Al fin ha amanecido. Cada día que pasa lo hace un poquito antes. El sol impaciente proyecta sus rayos que se filtran a través de los pequeños orificios del panal, recorriendo todas las celdas hasta llegar al núcleo del mismo, donde hemos permanecido todas unidas formando un racimo para protegernos del frío durante el largo invierno. Su calor nos anuncia que la esperada primavera ha llegado invitándonos a salir.

Aleteo feliz para desentumecer mis alas, sacudiendo del mismo modo mi pereza. Ha llegado la hora de mudarnos, de encontrar una nueva colmena en una pradería repleta de flores. El resto de abejas también quieren salir, pero se lo prohíbo, que para eso soy la Reina.

Asomo la cabeza y la potente luz del sol me ciega por momentos. Cuando recupero la vista miro a un lado y a otro, vigilando que no haya alrededor ninguna velutina. Malditas sean, no quiero ser su desayuno. No hay moros en la costa, perfecto.

Comienzo mi paseo por el parque de la ciudad. ¿Qué extraño? No hay ningún humano a la vista. Sobrevuelo la zona más colorida del mismo, repleta hace unos meses de los seres más alborotadores y pequeños de su raza. Ni rastro. Continúo mi expedición y al fin me cruzo con una persona.
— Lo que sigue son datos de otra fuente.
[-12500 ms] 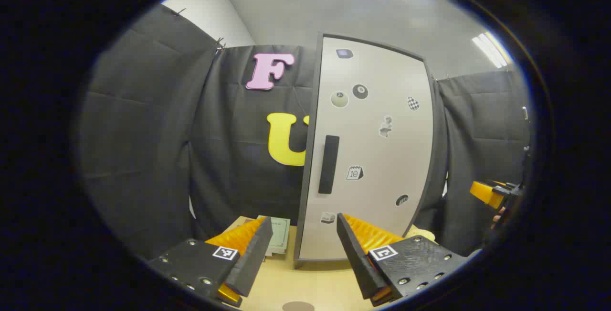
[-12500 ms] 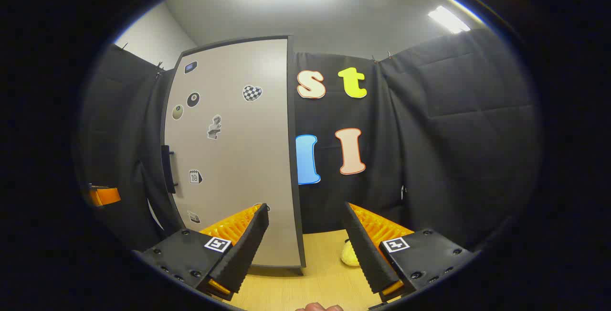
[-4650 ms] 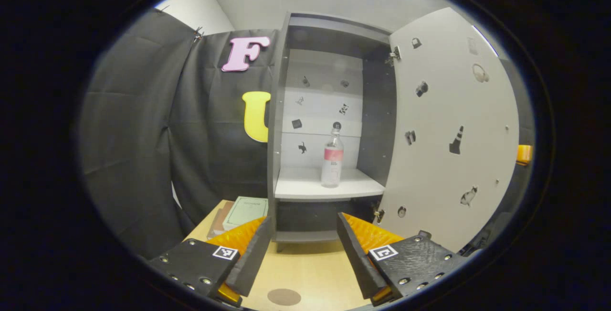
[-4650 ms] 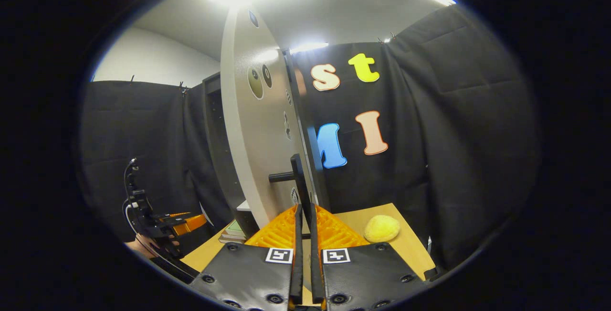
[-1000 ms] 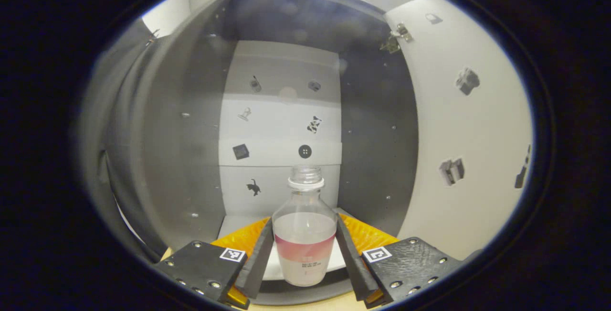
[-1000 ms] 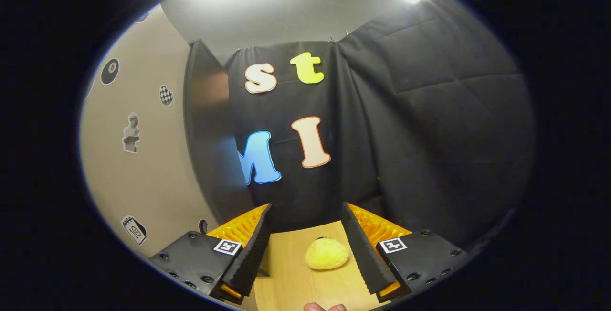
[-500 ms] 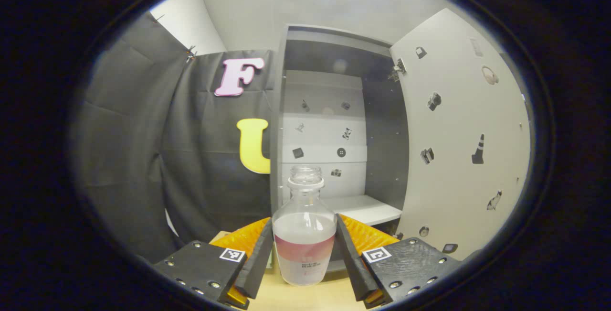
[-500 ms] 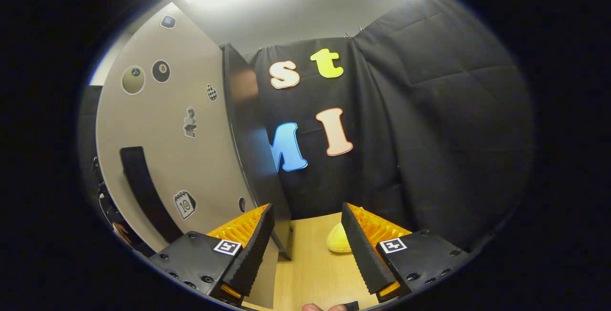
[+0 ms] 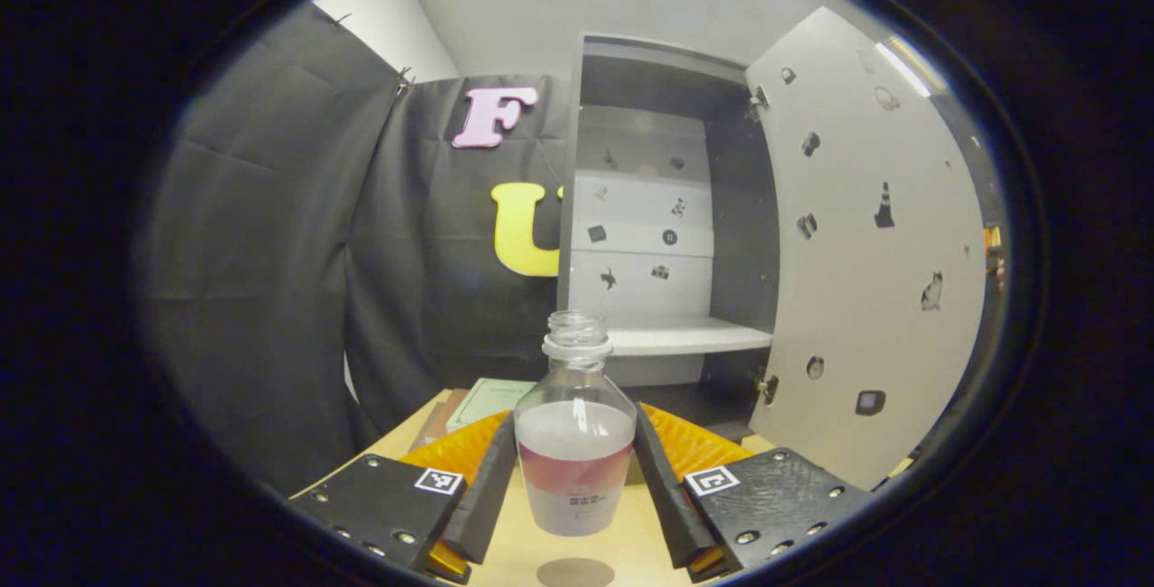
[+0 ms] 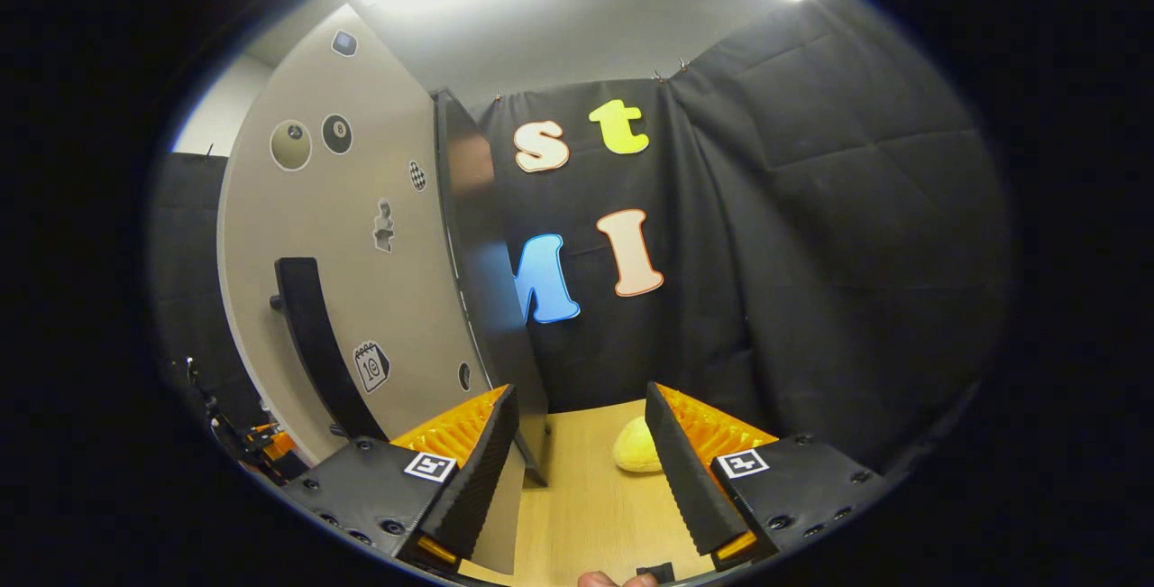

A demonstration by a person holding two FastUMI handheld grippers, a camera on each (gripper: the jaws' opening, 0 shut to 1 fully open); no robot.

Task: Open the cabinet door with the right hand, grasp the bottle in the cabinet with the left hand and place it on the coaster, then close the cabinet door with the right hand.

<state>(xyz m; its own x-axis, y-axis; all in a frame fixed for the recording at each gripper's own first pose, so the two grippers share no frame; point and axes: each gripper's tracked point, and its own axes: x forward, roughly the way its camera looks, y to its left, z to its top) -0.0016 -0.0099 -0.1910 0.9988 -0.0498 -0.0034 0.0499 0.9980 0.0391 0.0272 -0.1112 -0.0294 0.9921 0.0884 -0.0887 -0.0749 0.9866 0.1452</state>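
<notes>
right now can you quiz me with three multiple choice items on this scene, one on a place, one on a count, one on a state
1. Where is the bottle?
A. on the cabinet shelf
B. between the left gripper's fingers, above the table
C. lying on the books

2. How many books lie left of the cabinet?
A. two
B. five
C. none

3. What state is the cabinet door in?
A. shut
B. taken off
C. swung open

Answers:
1. B: the left gripper is clamped on the bottle, out of the cabinet, with the coaster just below.
2. A: a green book lies on a darker one in the stack of books.
3. C: the door stands wide, baring the empty shelf; the right gripper is open near it.
</notes>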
Lleva media cara cubierta con un pañuelo blanco y porta guantes en sus manos. Curioso, pues la temperatura es muy cálida. Me acerco prudentemente a él, pero sorprendentemente no se asusta, me mira indiferente. Cada uno sigue su camino. Escucho ladrar a un perro tras de mí. Me giro. Va acompañado por su dueño que igualmente oculta la mitad de su rostro bajo la extraña tela blanca que, sin embargo, no consigue camuflar su tristeza. Sus manos también visten guantes blancos. Me siento confusa. De repente reparo en un detalle curioso. Escucho nítidamente el canto de los pájaros, el zumbido de otros insectos. El eco de una sirena rompe este momento. Regreso a mi colmena sin entender qué sucede, con una sensación agridulce y sin encontrar nueva casa. Mañana será otro día.